Reflexive and transitive relations

Question

In reviewing some old homework assignments, I found two problems that I really do not understand, despite the fact that I have the answers.

The first is: R(x, y) if y = 2^d * x for some nonnegative integer d. What I do not understand about this relation is how it can possibly be transitive (according to my notes it is). My understanding is that if the relation were transitive, the following would apply: if y = 2^d * x and x = 2^d * z, then y = 2^d * z. That seems impossible unless x = z. Am I missing something?

The second is: R(x, y) if x and y are both divisible by 17. What I do not understand about this relation is why it is not reflexive. My understanding is that if the relation is reflexive, if x is divisible by 17 then both x and x are divisible by 17. I think that I am possibly applying the quality of reflexiveness incorrectly to this relation, but I am not quite sure.

Thank you for any help in correcting these misunderstandings!

Answer 1

For your first relation, note you're allowed to use a different $d$ each time. So if $y = 2^dx$ and $x = 2^{d'} z$ then $y = 2^{d + d'} z$ so $R(y, z) $.

For your second relation, we need $R(x, x) $ for all $x$ in order to be reflexive, but (for example) 1 will not be related to 1 for this relation.

Answer 2

For the first problem: the integer $d$ is not fixed. And indeed, if $y = 2^d x$ and $x = 2^e z$ you get $y = 2^f z$ for $f=d+e$.

For the second problem: reflexivity means that for all $x$, $R(x,x)$. But if $x$ is not divisible by $17$, this does not hold!

Answer 3

1. If $x\mathop Ry$ and $y\mathop Rz$, then there are non-negative integers $d$ and $d'$ such that $y=2^dx$ and $z=2^{d'}y$. Therefore, $z=2^{d+d'}x$ and, since $d+d'$ is a non-negative integer, $x\mathop Rz$.
2. No, it is not reflexive.

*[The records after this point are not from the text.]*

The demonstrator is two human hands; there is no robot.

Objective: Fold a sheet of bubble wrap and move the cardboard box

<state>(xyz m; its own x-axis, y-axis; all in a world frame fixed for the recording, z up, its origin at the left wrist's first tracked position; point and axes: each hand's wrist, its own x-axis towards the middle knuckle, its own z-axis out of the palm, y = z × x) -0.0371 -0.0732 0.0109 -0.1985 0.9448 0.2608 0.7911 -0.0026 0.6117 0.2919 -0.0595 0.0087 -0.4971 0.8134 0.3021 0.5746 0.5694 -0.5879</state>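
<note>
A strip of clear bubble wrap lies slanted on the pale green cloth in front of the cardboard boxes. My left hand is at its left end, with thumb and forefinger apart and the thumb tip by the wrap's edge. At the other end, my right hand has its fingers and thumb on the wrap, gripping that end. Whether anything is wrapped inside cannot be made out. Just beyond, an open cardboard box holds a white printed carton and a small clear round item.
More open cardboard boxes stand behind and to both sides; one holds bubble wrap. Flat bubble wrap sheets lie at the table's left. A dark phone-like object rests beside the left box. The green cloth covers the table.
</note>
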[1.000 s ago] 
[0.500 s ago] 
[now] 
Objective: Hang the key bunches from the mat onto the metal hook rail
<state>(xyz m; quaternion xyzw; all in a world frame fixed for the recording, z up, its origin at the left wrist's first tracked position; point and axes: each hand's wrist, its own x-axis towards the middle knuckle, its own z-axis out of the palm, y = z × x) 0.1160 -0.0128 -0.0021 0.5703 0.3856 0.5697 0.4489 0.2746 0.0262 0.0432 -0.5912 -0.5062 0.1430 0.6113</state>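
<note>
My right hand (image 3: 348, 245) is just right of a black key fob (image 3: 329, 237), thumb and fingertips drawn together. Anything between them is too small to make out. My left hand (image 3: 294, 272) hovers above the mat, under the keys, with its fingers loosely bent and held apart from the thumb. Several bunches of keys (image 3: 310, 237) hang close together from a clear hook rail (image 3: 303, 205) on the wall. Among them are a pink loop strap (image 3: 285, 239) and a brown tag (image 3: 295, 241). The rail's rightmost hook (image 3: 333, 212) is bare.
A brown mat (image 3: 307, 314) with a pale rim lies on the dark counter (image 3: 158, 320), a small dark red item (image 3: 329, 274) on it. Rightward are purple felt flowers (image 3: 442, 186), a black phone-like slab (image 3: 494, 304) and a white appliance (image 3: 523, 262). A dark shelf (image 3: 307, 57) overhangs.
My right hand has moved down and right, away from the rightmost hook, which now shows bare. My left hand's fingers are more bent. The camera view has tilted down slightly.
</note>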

For instance, $1\not\mathop R1$.

Answer 4

Recall that the first relation has to hold for $\textit{some}$ integer $d$. Can you find it, given the ones that relate x to y and y to z?

For the second: x is related to x if and only if x and x are divisible by 17, which is the same as x being divisible by 17. This need not be true, right?

Hope this helps

Answer 5

What your missing where it concerns transitivity of $R$ is the fact that $d$ is not necessarily the same for each pair $x,y$ with $\langle x,y\rangle\in R$.

If $y=2^dx$ and $x=2^{d'}z$ for nonnegative integers $d,d'$ then $y=2^{d+d'}z$ for nonnegative integer $d+d'$.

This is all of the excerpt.